**EXERCISE GOAL**
Somewhere below is a line with "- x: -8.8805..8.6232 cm" and, later, a line with "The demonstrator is"; repeat those two lines and all the lines between them, exactly as they are.

#### AVAILABLE DATA ####

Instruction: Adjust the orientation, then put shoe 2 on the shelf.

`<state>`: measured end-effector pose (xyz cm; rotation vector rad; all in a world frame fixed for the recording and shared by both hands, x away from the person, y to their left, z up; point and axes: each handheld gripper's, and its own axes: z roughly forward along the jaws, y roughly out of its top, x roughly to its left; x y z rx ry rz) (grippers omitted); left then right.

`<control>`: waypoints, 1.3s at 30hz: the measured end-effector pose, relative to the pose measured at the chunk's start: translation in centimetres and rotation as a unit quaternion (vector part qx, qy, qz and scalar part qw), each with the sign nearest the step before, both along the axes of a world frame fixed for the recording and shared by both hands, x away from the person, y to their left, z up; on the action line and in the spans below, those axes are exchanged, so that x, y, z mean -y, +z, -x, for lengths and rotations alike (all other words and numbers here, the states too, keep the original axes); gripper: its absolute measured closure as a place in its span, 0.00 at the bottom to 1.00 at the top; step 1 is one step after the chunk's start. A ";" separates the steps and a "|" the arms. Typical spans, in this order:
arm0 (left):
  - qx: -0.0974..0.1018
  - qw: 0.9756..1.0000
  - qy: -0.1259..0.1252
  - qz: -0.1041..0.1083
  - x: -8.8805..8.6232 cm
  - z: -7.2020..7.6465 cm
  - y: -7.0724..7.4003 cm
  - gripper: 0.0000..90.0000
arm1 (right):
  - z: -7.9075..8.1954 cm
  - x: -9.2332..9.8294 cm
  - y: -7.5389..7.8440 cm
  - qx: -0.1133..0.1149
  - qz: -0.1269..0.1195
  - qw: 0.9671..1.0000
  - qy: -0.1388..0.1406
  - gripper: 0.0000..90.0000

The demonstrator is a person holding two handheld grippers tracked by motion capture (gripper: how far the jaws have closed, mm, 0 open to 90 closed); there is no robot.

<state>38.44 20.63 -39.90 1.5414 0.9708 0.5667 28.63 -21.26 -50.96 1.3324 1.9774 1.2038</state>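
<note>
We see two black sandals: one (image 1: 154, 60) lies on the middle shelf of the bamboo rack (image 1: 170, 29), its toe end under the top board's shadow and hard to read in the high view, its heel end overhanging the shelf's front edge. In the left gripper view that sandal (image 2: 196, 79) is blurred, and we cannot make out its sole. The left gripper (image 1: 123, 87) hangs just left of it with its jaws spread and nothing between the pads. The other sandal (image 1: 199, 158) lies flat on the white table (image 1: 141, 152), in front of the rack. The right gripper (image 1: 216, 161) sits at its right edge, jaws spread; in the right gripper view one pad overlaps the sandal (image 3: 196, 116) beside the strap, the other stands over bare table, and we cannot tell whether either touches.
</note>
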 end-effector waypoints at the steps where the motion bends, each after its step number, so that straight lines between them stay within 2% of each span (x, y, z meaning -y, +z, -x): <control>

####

**EXERCISE RESPONSE**
  - x: -8.8805..8.6232 cm
  - z: -7.2020..7.6465 cm
  - y: -7.0724..7.4003 cm
  - gripper: 0.0000..90.0000
arm1 (right):
  - z: -7.9075..8.1954 cm
  - x: -9.2332..9.8294 cm
  - y: -7.5389..7.8440 cm
  - qx: -0.1133..0.1149
  - qz: -0.1269..0.1195
  - qw: 0.9671..1.0000
  - qy: -0.1388..0.1406
  - gripper: 0.0000..90.0000

The demonstrator is a person holding two handheld grippers tracked by motion capture (gripper: how far the jaws have closed, mm, 0 open to 90 closed); there is no robot.

The answer contains nothing more.